EXERCISE PROMPT
When the word "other" shows up in a line of the records below, copy that line.

Segment Start: DATA TO USE

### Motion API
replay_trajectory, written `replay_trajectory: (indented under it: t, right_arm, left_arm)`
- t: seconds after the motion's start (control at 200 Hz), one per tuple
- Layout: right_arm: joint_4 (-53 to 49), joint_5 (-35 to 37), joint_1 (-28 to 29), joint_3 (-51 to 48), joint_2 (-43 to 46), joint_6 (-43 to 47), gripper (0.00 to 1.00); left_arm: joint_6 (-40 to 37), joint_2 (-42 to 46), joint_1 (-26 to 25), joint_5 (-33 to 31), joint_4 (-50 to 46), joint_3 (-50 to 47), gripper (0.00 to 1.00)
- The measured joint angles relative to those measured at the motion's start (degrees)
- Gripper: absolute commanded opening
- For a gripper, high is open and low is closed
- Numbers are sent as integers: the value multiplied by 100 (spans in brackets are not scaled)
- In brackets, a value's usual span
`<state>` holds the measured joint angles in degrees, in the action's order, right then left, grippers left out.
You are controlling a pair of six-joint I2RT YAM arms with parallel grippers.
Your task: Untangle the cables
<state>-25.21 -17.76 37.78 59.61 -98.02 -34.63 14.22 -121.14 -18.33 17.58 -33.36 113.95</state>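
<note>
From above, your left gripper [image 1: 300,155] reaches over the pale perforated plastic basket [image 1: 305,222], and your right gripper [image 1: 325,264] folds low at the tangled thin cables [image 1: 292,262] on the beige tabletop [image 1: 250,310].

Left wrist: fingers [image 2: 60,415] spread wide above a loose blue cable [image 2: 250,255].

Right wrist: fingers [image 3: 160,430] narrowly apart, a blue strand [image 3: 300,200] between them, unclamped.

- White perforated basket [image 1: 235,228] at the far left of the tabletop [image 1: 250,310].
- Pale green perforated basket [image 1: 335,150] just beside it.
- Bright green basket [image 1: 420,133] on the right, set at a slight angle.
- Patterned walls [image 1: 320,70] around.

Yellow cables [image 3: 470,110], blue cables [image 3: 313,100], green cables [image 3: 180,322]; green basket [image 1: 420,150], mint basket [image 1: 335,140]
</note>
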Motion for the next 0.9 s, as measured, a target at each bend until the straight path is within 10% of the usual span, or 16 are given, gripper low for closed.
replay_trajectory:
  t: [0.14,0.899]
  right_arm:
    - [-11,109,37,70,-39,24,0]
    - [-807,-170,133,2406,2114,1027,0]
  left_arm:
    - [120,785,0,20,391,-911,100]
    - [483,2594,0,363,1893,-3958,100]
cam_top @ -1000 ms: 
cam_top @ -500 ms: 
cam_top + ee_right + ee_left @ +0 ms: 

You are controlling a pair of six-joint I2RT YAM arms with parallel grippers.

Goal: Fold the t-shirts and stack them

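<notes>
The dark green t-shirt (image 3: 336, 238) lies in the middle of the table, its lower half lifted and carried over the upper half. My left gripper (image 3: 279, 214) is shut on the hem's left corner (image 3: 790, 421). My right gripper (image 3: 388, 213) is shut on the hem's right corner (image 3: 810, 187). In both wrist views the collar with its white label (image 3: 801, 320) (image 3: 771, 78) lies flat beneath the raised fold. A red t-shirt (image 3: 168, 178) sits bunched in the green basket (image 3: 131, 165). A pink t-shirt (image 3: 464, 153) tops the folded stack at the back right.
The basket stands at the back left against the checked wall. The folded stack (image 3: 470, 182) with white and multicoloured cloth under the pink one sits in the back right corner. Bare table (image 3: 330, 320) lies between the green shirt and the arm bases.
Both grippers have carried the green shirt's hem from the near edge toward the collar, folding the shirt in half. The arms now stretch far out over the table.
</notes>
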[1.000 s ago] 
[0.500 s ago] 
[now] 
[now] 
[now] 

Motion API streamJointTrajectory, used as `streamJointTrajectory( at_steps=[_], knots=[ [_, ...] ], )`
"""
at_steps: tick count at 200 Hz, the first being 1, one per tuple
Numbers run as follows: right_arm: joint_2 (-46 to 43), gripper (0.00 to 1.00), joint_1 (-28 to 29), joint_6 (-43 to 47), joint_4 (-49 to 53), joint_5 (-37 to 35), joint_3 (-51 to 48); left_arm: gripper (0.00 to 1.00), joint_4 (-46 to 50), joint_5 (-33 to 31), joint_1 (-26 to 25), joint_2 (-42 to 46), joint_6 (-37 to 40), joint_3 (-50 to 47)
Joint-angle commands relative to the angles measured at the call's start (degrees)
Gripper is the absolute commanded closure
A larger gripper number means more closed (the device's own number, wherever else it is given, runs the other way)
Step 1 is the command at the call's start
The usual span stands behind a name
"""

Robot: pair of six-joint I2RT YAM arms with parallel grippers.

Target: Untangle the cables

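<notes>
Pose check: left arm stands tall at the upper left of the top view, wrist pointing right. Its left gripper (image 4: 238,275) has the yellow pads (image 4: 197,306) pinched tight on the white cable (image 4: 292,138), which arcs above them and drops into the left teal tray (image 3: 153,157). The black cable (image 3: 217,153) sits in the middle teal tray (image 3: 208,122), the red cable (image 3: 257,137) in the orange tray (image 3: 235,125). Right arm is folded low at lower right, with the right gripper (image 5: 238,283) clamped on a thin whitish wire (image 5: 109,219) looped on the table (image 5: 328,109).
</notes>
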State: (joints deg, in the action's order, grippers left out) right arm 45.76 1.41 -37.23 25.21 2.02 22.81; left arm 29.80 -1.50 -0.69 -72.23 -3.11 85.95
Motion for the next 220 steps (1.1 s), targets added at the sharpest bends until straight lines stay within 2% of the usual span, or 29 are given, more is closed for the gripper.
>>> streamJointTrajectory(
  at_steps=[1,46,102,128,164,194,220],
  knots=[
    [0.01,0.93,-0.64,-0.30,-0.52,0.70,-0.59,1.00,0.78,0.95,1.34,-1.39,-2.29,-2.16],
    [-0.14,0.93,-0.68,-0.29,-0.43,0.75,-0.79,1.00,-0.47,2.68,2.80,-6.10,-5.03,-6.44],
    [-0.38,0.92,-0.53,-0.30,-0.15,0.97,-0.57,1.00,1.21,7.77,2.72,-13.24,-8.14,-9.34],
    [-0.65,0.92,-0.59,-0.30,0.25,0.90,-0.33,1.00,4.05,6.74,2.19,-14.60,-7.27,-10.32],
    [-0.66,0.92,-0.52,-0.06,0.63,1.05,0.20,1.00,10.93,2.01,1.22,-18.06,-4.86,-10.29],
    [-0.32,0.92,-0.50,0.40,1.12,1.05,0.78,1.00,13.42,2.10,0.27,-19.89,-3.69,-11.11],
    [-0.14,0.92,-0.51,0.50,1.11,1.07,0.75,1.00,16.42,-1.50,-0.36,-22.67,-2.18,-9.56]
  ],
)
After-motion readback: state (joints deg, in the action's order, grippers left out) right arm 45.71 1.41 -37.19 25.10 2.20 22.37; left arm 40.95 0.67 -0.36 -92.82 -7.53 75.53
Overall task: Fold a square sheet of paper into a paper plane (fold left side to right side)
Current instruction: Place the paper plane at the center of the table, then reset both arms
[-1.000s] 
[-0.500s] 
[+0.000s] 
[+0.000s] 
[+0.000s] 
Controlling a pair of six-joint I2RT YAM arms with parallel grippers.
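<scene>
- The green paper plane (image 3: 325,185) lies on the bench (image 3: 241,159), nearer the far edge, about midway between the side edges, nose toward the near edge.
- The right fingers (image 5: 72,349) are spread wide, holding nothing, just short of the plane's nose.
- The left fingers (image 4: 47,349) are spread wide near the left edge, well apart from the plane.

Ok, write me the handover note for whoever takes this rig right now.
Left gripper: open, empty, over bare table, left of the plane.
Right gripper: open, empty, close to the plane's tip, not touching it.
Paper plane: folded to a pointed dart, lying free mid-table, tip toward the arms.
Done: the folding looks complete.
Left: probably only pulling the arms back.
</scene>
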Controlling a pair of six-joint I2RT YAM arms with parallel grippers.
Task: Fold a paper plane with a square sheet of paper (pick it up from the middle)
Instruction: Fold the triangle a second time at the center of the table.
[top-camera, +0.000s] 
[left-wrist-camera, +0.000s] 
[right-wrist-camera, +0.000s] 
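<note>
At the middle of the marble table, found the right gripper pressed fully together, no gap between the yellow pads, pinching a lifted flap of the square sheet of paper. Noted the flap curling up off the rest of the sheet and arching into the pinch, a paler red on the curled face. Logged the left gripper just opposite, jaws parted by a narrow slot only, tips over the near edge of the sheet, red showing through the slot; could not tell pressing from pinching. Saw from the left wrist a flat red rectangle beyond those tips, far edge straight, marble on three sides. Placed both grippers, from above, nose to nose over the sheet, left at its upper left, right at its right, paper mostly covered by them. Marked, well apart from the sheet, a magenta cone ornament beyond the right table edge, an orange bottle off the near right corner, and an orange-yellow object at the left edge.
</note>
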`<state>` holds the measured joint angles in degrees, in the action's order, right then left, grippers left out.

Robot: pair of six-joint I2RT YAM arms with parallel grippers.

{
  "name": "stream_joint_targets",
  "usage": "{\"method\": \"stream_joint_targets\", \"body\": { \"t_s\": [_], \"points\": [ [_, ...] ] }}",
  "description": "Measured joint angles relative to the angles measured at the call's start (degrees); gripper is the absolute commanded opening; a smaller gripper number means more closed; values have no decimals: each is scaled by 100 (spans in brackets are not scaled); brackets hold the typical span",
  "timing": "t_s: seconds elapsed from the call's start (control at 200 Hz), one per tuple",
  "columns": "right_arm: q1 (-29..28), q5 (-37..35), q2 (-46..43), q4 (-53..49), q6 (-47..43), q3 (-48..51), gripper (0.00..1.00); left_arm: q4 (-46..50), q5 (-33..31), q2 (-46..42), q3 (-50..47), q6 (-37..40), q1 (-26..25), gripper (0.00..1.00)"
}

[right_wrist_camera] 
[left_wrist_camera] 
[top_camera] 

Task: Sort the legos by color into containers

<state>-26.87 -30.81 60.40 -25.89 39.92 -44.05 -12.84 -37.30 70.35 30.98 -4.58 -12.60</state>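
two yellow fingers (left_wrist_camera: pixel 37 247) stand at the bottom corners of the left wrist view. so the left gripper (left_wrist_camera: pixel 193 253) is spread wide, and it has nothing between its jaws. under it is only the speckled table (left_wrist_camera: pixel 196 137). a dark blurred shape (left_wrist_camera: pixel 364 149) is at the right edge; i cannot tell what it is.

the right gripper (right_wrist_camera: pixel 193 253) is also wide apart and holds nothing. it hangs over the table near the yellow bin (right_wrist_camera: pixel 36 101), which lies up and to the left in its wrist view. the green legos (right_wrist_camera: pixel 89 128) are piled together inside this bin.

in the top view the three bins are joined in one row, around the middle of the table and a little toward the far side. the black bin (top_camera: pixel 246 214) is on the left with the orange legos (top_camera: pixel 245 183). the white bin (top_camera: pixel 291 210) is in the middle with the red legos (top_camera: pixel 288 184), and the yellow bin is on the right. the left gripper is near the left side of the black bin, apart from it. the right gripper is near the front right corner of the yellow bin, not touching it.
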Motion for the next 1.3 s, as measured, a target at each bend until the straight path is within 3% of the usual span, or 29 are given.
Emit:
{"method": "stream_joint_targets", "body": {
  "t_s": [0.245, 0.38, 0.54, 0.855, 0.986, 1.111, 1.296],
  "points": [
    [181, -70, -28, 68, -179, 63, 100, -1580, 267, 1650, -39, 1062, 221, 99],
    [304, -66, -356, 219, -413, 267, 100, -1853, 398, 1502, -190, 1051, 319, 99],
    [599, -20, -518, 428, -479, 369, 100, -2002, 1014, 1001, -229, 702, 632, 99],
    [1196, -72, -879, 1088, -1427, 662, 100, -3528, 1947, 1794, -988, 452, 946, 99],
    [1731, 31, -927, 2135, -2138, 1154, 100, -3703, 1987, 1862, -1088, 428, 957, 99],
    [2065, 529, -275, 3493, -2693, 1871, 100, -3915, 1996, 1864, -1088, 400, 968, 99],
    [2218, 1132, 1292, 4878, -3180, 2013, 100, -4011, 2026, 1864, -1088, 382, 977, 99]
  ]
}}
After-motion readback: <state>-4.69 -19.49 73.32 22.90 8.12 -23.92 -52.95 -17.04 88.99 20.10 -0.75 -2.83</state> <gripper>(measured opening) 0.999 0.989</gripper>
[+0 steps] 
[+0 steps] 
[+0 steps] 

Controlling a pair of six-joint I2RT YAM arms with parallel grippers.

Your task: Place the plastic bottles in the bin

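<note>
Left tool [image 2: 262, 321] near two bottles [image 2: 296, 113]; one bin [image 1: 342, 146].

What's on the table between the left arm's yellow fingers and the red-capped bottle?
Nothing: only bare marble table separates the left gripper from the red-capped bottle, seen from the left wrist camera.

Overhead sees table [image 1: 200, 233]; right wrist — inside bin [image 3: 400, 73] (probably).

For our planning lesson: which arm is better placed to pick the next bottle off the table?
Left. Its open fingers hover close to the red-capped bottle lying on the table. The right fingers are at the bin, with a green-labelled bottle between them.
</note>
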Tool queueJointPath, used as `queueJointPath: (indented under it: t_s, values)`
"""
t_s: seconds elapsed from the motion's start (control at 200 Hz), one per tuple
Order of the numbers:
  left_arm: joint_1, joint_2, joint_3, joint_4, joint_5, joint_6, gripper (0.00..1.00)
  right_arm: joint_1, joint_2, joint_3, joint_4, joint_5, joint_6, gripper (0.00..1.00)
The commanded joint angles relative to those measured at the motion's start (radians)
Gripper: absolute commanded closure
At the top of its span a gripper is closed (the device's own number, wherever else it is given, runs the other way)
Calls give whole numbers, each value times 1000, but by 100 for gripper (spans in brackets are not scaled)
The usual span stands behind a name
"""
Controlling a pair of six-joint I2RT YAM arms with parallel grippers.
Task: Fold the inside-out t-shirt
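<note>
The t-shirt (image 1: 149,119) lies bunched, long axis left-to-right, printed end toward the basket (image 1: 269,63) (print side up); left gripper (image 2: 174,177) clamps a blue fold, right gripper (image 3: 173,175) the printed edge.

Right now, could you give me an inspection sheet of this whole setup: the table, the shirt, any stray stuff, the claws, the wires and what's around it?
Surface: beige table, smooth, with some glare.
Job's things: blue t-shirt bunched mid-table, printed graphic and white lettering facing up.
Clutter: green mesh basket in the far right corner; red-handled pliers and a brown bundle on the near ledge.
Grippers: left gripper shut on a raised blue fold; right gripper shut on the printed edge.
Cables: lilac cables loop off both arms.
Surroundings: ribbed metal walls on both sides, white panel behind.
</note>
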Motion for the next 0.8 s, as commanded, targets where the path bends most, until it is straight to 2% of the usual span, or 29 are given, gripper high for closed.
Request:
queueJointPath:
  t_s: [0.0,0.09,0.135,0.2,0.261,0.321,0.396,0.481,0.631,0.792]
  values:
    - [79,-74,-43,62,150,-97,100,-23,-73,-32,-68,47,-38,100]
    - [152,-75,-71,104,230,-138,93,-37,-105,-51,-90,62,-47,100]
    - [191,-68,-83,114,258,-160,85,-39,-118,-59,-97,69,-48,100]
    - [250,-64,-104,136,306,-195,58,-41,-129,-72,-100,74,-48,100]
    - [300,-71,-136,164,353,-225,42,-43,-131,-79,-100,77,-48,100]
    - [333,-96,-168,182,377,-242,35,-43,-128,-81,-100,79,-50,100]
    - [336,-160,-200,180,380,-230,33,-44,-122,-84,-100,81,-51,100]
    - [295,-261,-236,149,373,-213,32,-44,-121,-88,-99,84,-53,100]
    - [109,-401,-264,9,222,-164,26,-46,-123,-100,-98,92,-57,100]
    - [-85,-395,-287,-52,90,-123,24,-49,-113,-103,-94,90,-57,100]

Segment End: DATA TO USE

RESPONSE AREA
A larger gripper number means more closed (the device's own number, wherever else it is given, runs the other way)
At the top of its span a gripper is closed (the device's own number, wherever else it is given, runs the other way)

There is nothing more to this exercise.